Welcome

Welcome to Waitahuna School's updated Blog. We are excited to share some of the learning that we do everyday at our fantastic school. Included in our Blog are links that will help with supporting learning at home.

Friday, September 25, 2015

Fabrics and Fibres Art

We have been very busy with our 'Fabrics and Fibres' Art unit this term.  Today the children put the finishing touches on their master pieces and were able to take them home to show their families.  We hope they are all sitting pride of place in your living rooms tonight.


News from the ERO team

To our friends of the school who don't live in the district, we thought you might like to see our news from this week... just click on the image above.  Our ERO Report can be read in full at the link below...
Waitahuna School's 2015 ERO Report

Friday, September 18, 2015

Science Topic - Keeping Warm at Waitahuna School

We have had a busy week of Science Investigations at Waitahuna School.
The Junior Room discussed how animals keep warm with a special focus on Antarctic animals. Their scientific investigation was based on one question… ‘Does a penguin stay warm in a huddle?’ The children had some penguins (mugs filled with hot water) which they had in a huddle and one lonely penguin who had no company. Temperatures were monitored and it was discovered that penguins are very wise when they huddle together to keep warm. We also discussed how many of our ewes are doing the same at the moment during lambing.

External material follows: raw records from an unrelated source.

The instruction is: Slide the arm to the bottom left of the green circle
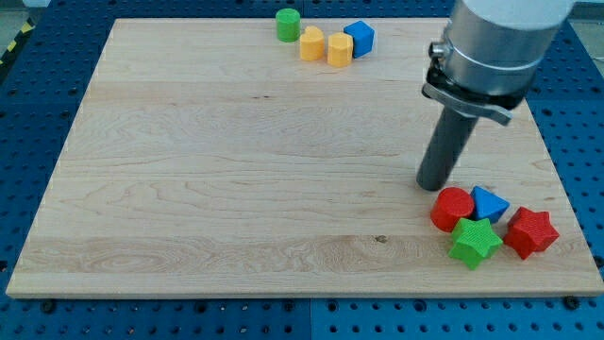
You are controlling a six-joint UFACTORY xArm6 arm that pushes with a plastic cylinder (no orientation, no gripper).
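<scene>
A wooden table (236, 170) lay on a blue pegboard base (38, 104). My tip (433, 185) rested on the wood at the view's right, just above a red cylinder (452, 209) clustered with a blue triangle (489, 202), green star (475, 242) and red star (531, 232). The arm carried no hand, only a rod, so nothing opened or closed. The green circle (288, 24) stood well apart at the view's top, beside a yellow heart (311, 43), yellow block (340, 48) and blue cube (360, 37). Judging by this, the tip needed a long diagonal travel. No writing or labels were readable.
</scene>
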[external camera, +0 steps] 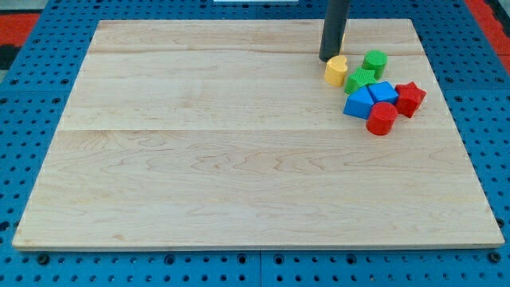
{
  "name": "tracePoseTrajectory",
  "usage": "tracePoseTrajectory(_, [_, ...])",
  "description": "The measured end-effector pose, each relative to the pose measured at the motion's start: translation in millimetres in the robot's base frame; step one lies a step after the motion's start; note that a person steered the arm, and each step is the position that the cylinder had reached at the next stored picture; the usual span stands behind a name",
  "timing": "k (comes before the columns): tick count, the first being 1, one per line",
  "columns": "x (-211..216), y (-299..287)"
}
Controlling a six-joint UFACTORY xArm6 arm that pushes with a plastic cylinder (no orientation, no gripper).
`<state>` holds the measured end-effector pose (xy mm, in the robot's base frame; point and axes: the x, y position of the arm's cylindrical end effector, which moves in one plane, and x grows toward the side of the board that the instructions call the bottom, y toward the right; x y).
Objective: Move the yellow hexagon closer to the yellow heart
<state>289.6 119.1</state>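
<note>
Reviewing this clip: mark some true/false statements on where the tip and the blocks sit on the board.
1. My tip is just above and to the left of the yellow block in the view. True.
2. The blocks lie in the view's bottom left. False: they cluster at the top right of the board.
3. Two red blocks are present. True.
4. The green blocks lie below the blue blocks. False: they lie above.
5. Two yellow blocks are visible. False: only one.
</note>
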Motion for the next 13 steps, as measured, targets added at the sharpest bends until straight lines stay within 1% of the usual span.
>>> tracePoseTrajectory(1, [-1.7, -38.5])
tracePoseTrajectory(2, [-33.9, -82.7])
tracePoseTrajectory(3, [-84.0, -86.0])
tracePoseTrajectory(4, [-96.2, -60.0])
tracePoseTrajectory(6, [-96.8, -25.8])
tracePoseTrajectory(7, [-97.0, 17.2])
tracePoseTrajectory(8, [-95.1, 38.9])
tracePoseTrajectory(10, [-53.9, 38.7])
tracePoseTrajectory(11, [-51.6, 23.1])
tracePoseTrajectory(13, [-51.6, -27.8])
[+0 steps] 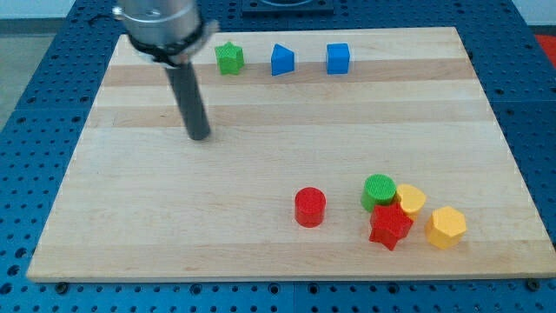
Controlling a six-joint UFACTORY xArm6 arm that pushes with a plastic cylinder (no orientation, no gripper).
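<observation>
Rod upper part cut off by the view's top; my tip touches bare desk, nearest the green star block; no hand shows.

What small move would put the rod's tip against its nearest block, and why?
Probably a short slide toward the view's top and slightly right: my tip stands on the wooden board, touching nothing, and the green star-shaped block is nearest.

The board is light wood with long stripes of grain, smooth and not shiny. The mat around it is blue and bumpy, full of little dots. The rod is dark and dull down to my tip; the part above it looks like grey metal. The red cylinder and green star look like matt plastic, maybe with fine ridges.
</observation>
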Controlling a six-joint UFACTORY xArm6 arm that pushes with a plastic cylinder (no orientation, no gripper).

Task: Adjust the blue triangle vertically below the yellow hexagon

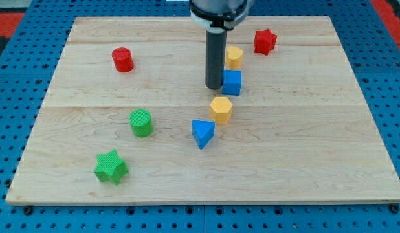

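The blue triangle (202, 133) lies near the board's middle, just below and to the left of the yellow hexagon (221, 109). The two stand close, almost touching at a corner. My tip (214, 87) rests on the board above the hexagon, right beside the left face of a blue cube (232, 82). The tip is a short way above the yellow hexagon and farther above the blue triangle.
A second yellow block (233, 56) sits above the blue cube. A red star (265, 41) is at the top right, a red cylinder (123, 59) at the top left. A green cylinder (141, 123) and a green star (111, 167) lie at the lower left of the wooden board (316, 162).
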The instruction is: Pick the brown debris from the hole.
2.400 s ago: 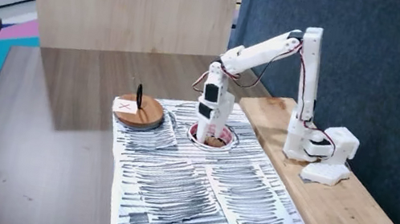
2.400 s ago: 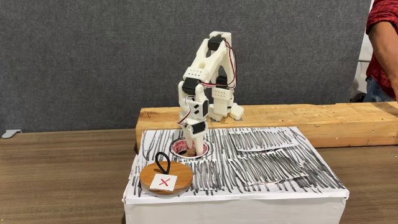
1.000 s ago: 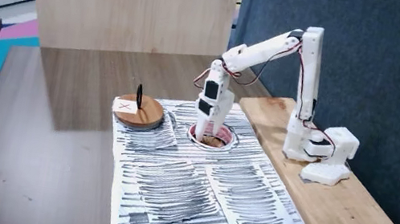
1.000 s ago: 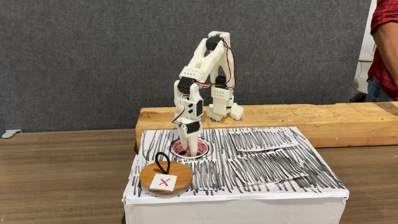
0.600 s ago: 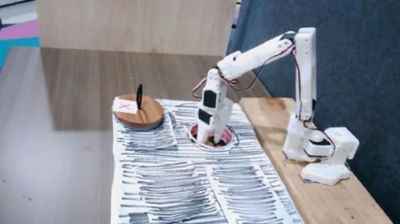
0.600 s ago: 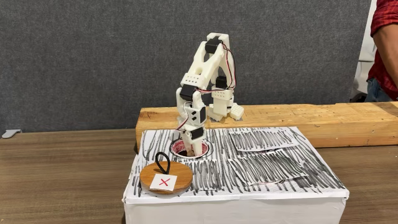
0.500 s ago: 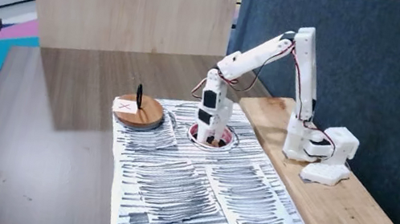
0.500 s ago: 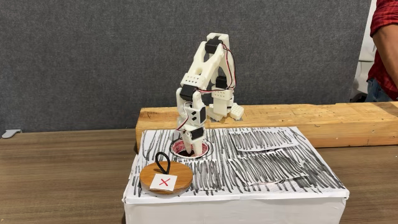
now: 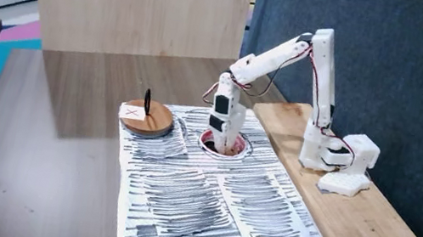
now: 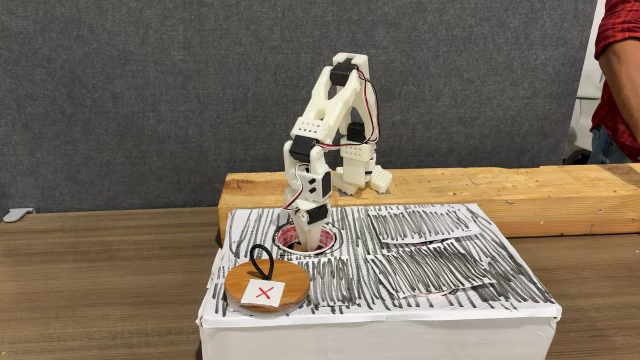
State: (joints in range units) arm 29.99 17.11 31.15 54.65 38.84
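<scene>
Since the earlier frames, your arm has leaned forward and lowered, so the end effector [image 9: 225, 145] now reaches down into the hole [image 9: 209, 146] instead of hanging at its rim. In both fixed views its tip sits inside the reddish-pink ring [image 10: 291, 231], a little left of centre in each frame. You cannot tell whether the fingers are spread or pressed together; the wrist body and the rim hide them.

Look for the brown debris [image 9: 230, 148] at the mouth of the hole: a small tan patch shows just beside the tip in a fixed view. Whether the tip touches it, you cannot tell.

Your lid, the wooden disc [image 9: 147, 117] with its black peg and red X label, lies on the striped box top [image 9: 206, 204], left of the hole and apart from it. In a fixed view the same disc [image 10: 266, 285] sits at the near left corner of the box [image 10: 440, 270].

Behind the box, the arm's base [image 9: 334, 156] stands on a wooden plank [image 10: 480, 190]. A person's red sleeve [image 10: 618, 60] shows at the right edge. The box rests on the brown tabletop [image 10: 100, 290].
</scene>
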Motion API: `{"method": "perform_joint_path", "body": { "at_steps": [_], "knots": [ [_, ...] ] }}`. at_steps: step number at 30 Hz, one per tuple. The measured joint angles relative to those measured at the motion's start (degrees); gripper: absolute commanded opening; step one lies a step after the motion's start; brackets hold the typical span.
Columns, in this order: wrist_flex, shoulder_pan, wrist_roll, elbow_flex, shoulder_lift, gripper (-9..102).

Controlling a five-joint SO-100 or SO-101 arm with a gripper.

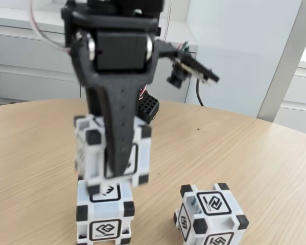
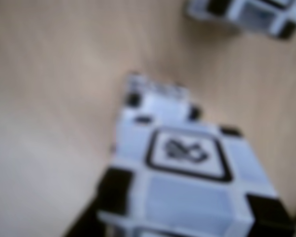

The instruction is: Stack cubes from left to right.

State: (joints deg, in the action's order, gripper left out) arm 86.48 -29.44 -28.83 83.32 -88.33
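My gripper (image 1: 117, 172) comes down from above and is shut on a white cube with black corners (image 1: 90, 148). That cube hangs blurred directly over a second cube (image 1: 104, 217) at the table's near left; whether the two touch I cannot tell. A third cube (image 1: 210, 213) sits alone to the right near the front edge. In the wrist view the held cube (image 2: 187, 170) is large and blurred, the lower cube's edge (image 2: 157, 91) peeks out beyond it, and the third cube (image 2: 246, 12) lies at the top right.
The light wooden table (image 1: 255, 153) has a curved far edge. Behind it are white cabinets and a pale wall panel (image 1: 239, 51). A small black perforated part (image 1: 150, 106) of the arm's base and a dangling cable (image 1: 197, 92) lie behind the gripper.
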Motion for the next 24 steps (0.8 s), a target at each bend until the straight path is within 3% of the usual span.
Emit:
{"method": "perform_joint_path", "body": {
  "at_steps": [6, 24],
  "knots": [
    [-3.8, 0.0, 0.4, 0.0, 0.1, 13],
    [-1.2, -0.2, 1.6, 3.3, 0.2, 13]
  ]
}}
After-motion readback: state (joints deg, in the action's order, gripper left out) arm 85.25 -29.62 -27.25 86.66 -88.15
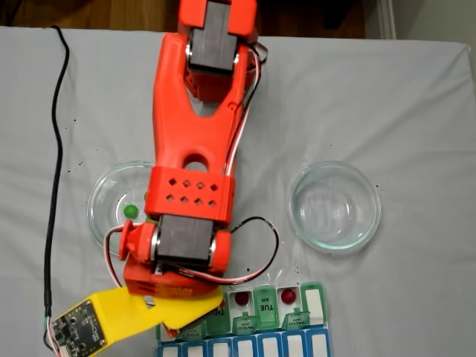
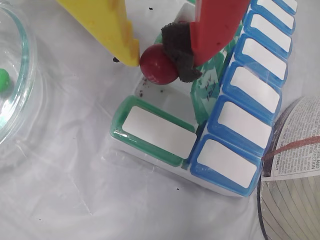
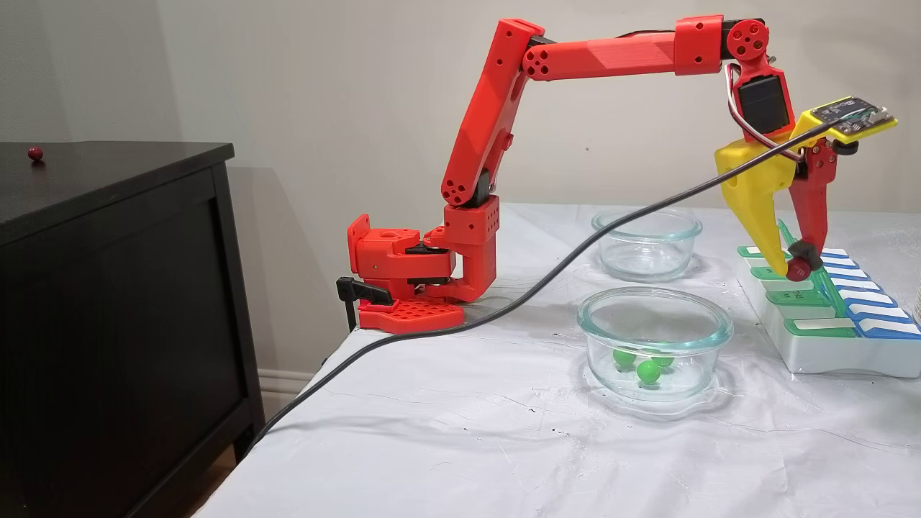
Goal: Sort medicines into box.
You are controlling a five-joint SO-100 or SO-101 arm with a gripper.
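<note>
My gripper [image 2: 157, 57] is shut on a dark red medicine ball [image 2: 159, 65], pinched between the yellow finger [image 2: 120, 35] and the red finger's black foam pad [image 2: 181, 50]. It hangs just over an open white compartment of the box [image 2: 155, 132]. From the side, the gripper [image 3: 793, 267] holds the ball [image 3: 796, 272] over the box [image 3: 820, 352]. Two more red balls [image 1: 242, 298] [image 1: 288, 297] lie in open compartments of the box [image 1: 316, 305]. Green balls [image 3: 647, 370] sit in the near glass dish [image 3: 655, 309].
An empty glass dish [image 1: 335, 206] stands right of the arm in the top-down fixed view. A black cable [image 3: 504, 306] crosses the white cloth. A printed paper-wrapped cylinder [image 2: 295, 170] stands beside the box. One red ball [image 3: 34, 152] lies on the black cabinet [image 3: 108, 216].
</note>
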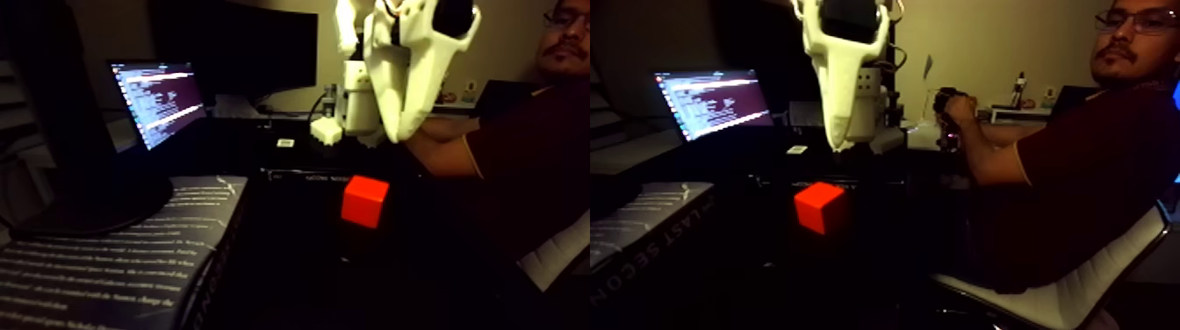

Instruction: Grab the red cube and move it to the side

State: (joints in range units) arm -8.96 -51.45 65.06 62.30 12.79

The Senior Room has been testing the thermal qualities of materials.
What we did:
We had 13 cups the same size. One cup was our control which had no thermal covering.
We tried to put exactly the same temperature water in the cups, unfortunately we had to re-boil the jug and 4 cups couldn’t be counted as their water was hotter than the rest.
One other cups was not included in the investigation because it was found to have a crack in it!
Some of the materials we used in our experiment were: lambskin, leather, bubble-wrap, gladwrap, newspaper, towelling, a sock, sheep wool, eski fabric and a wheat bag.
What we found:
Of what we tested the worse thermal qualities were from leather followed by the wheat bag and bubble-wrap. The best thermal qualities were from the wool, sock and the eski.
There were 4 ½ degrees difference between the best insulator (wool) and the worst insulator (leather)
Therefore we think:
We think that wool is the best insulator at keeping things warm. (Please remember this when buying your socks and support the sheep-farmers) We discussed the poor qualities of the leather and decided that it was used as a material to protect our feet not to insulate it, (that is why we wear socks in our shoes). We also discovered that scientific investigations can be quite difficult as you have to make a fair test and treat every sample the same but with changing one thing.

Wednesday, September 16, 2015

Onion Soup

Today Lachie, Elsie and Tyler made onion soup for the class.  They had been reading a story about Mrs Brown who grew enormous onions and used them as a secret weapon to scare away the burglars.
Elsie brought the onions and chopped them up.  Tyler and Lachie melted the butter and stirred.They added butter and Vegemite and lemon pepper!  It is good to have a fireplace in the class for cooking!
All the class had a taste and almost everyone really liked the soup. Some people even had three helpings.
Thanks Lachie, Elsie and Tyler.  Good job.




Monday, September 7, 2015

Waitahuna Gully Goldmining 2015


Waitahuna students have been learning about how people lived in Waitahuna in the past.
The Juniors have found out about the early miners so we were excited when we were visited by  Alan to tell the children about his current plans for goldmining in Waitahuna Gully.

Alan had many interesting facts about gold and gold mining to share.
Did you know?
Magnets pick up rust and leave gold
Gold is heavier than everything else in the gold pan
An ounce of gold can be flattened so that it will cover 17 square meters.
Gold is an element metal
Gold is used in cellphones, medicine and jewellery

Alan showed us a tube with pieces of gold in it. This gold was from the West Coast and was nuggets.
The gold in Waitahuna is alluvial and usually much smaller pieces.

Alan shared some pictures of Waitahuna Gully from the olden days. He told us that the gold is found in an old river bed - which was formed around 40 million years ago. The rock is conglomerate and they are even finding pieces of jasper. Cameron was lucky to keep a small piece of jasper. Beth's conglomerate rock that she found in the river might have gold in it!

Nowadays the mining will be easier as instead of picks and shovels the miners will use diggers. The miners have dug  test holes  and found gold so are hoping to find enough gold to mine for a few years. The miners need to be careful that the diggers do not get stuck in the mud.

First they have had to chop the trees down and then dig ponds to collect water. When they have finished mining they will replant the trees. Today the miners are much more careful than the early miners and they will not mess up the river or destroy old stuff.


In the summer when it is drier Alan has invited the school up to have a closer look. We are looking forward to that. Waitahuna Gully is in for a change!